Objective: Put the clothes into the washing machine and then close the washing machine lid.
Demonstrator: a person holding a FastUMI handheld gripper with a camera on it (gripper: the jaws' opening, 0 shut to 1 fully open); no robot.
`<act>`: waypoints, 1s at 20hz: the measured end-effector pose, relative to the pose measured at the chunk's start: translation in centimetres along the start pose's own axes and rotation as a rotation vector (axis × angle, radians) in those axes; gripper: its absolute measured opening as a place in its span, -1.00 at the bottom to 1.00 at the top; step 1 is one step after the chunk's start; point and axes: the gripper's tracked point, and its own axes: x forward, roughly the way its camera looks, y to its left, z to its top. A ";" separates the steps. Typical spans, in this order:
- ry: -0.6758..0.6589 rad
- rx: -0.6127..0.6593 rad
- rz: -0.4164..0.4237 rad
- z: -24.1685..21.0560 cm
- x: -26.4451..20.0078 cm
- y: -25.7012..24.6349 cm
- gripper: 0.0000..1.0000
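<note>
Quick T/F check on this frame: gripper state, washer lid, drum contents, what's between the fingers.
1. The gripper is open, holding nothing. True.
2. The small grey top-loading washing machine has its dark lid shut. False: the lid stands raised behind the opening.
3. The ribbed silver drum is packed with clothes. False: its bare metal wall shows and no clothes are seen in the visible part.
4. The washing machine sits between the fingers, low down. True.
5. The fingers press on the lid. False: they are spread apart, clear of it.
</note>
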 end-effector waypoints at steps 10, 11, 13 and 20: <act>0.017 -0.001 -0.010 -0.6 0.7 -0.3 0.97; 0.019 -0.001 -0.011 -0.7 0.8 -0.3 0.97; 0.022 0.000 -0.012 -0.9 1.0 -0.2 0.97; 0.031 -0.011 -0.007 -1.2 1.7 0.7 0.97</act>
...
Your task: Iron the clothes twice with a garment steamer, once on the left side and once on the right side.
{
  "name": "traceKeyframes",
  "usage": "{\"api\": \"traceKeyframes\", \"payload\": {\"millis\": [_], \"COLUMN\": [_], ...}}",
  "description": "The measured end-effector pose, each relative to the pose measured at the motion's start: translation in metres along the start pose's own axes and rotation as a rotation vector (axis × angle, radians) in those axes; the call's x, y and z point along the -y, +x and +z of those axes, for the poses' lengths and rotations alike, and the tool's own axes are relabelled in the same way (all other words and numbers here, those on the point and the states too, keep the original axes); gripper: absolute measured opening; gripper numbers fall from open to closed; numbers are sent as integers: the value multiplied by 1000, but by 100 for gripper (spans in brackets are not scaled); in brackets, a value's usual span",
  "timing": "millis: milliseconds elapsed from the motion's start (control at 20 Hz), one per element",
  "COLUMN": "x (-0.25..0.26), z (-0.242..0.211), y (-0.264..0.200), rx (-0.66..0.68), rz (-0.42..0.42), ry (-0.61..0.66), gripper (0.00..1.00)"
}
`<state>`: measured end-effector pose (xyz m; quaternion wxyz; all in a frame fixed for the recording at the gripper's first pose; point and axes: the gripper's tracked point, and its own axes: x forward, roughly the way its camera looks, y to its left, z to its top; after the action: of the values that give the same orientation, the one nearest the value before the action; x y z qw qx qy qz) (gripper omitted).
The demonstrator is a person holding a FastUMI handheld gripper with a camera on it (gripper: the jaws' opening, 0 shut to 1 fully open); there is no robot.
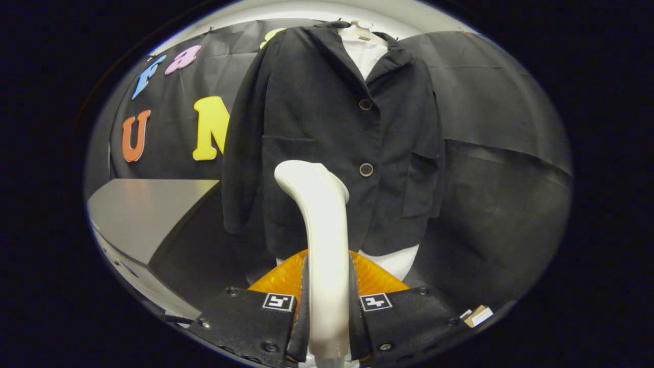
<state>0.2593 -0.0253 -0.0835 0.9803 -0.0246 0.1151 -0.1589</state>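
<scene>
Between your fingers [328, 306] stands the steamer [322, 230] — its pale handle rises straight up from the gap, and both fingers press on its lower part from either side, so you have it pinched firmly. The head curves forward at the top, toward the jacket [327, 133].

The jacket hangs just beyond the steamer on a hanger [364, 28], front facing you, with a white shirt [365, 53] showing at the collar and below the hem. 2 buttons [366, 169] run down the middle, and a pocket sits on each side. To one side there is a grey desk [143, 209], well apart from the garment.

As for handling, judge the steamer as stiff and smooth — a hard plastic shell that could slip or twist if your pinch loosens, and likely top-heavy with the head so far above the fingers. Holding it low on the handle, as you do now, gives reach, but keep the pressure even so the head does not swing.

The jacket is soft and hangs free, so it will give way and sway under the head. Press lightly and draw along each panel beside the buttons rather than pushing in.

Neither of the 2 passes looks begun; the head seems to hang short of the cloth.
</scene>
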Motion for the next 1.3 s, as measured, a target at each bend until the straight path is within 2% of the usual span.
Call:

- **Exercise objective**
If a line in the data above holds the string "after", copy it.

- **Expected answer**
`<act>`: waypoints, 1s at 20hz: the measured end-effector pose, relative to the pose measured at the chunk's start: translation in centimetres along the start pose's own axes and rotation as a rotation vector (axis × angle, radians) in those axes; gripper: its absolute measured opening as a place in its span, -1.00 at the bottom to 1.00 at the top; step 1 is one step after the chunk's start; point and axes: the gripper's tracked point, and its own axes: x forward, roughly the way its camera looks, y to its left, z to its top. A ";" separates the steps. Typical spans, in this order:
`<state>`: measured end-effector pose (xyz m; quaternion wxyz; all in a frame fixed for the recording at the gripper's first pose; point and axes: the gripper's tracked point, and its own axes: x forward, roughly the way its camera looks, y to its left, z to its top; after the action: of the values that give the same orientation, the one nearest the value before the action; x y z qw qx qy qz) (gripper omitted).

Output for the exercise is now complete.